Goal of the exercise. From the data, copy out every line in which the word "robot" appears.
### Study material ###
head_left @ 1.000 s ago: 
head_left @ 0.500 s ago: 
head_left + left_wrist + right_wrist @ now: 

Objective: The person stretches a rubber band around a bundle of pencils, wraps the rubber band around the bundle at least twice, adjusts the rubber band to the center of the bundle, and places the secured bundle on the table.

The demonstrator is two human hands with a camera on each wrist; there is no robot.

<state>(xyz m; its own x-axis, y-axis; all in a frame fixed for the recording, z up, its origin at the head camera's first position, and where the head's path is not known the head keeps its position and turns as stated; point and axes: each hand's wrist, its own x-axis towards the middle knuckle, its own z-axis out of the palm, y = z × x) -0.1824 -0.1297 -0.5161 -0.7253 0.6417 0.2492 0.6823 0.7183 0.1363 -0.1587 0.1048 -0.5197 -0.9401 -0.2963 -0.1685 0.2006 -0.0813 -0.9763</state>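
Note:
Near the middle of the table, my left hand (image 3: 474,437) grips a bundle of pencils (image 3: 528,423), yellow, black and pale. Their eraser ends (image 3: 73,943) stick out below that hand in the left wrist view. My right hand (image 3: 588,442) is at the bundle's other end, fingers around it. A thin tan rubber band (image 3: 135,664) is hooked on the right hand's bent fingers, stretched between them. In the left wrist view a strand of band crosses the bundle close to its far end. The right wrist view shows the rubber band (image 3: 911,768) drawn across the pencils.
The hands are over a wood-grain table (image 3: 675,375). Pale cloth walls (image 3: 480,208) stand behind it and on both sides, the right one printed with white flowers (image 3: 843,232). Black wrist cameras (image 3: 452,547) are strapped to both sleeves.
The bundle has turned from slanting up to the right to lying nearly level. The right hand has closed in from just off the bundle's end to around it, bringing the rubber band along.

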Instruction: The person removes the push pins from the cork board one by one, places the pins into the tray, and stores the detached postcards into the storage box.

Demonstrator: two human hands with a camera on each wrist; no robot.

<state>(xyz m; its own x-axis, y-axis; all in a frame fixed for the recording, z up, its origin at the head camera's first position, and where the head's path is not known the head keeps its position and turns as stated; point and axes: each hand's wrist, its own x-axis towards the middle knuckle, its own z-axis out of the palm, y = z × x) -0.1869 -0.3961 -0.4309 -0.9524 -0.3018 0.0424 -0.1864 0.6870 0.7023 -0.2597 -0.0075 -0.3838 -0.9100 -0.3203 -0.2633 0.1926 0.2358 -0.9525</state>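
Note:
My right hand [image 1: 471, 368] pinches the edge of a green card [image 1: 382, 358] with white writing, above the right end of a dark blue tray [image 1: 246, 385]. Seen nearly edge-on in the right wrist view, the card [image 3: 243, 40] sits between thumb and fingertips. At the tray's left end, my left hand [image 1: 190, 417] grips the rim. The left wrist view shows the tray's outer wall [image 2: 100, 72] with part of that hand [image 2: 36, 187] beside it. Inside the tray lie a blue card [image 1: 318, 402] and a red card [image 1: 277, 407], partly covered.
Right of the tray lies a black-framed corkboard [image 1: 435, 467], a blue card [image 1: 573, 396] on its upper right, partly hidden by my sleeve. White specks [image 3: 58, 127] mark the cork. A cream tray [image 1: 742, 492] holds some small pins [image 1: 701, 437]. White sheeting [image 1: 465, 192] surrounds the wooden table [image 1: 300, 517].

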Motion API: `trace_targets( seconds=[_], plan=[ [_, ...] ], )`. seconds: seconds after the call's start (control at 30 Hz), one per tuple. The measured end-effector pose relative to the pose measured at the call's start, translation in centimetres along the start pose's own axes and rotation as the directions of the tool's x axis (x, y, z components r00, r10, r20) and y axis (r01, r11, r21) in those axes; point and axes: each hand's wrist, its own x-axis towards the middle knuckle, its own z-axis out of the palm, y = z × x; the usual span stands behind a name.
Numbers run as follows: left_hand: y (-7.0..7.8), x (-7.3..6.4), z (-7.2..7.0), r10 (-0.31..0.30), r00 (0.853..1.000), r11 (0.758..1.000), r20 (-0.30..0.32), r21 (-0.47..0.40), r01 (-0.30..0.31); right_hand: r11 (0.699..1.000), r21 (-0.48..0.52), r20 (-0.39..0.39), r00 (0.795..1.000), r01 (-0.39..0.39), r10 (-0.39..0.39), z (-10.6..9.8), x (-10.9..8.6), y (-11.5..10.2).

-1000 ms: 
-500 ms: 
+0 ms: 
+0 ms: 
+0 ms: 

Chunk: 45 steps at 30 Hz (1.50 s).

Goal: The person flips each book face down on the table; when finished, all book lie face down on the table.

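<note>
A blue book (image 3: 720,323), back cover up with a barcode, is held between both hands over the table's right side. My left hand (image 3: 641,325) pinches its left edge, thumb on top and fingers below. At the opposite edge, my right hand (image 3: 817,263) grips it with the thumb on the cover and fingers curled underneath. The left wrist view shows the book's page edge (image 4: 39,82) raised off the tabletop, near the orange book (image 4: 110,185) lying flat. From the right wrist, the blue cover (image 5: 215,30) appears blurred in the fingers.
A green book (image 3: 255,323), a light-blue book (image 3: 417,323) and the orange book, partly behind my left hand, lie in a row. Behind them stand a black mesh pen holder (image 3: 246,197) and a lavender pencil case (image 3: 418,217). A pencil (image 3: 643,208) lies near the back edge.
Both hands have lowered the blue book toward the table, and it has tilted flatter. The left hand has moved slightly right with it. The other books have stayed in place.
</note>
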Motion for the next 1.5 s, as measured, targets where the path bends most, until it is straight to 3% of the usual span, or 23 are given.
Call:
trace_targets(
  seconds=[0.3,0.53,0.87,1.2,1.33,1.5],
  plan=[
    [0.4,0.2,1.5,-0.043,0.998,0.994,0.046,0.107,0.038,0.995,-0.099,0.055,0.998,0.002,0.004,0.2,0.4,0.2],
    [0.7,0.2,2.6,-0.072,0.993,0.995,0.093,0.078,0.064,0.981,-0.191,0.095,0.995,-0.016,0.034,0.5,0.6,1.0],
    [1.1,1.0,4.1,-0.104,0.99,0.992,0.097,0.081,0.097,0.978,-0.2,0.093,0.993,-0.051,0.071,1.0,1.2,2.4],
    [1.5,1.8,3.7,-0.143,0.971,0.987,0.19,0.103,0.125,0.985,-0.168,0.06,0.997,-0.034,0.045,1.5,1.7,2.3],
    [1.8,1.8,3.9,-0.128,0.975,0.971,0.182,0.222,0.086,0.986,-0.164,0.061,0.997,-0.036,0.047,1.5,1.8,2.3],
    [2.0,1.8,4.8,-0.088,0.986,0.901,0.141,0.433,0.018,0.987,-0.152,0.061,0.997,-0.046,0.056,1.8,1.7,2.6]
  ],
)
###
Response to the task.
The demonstrator is two human hands with a camera on each wrist; there is no robot.
Demonstrator: two human hands with a camera on each wrist; no robot.

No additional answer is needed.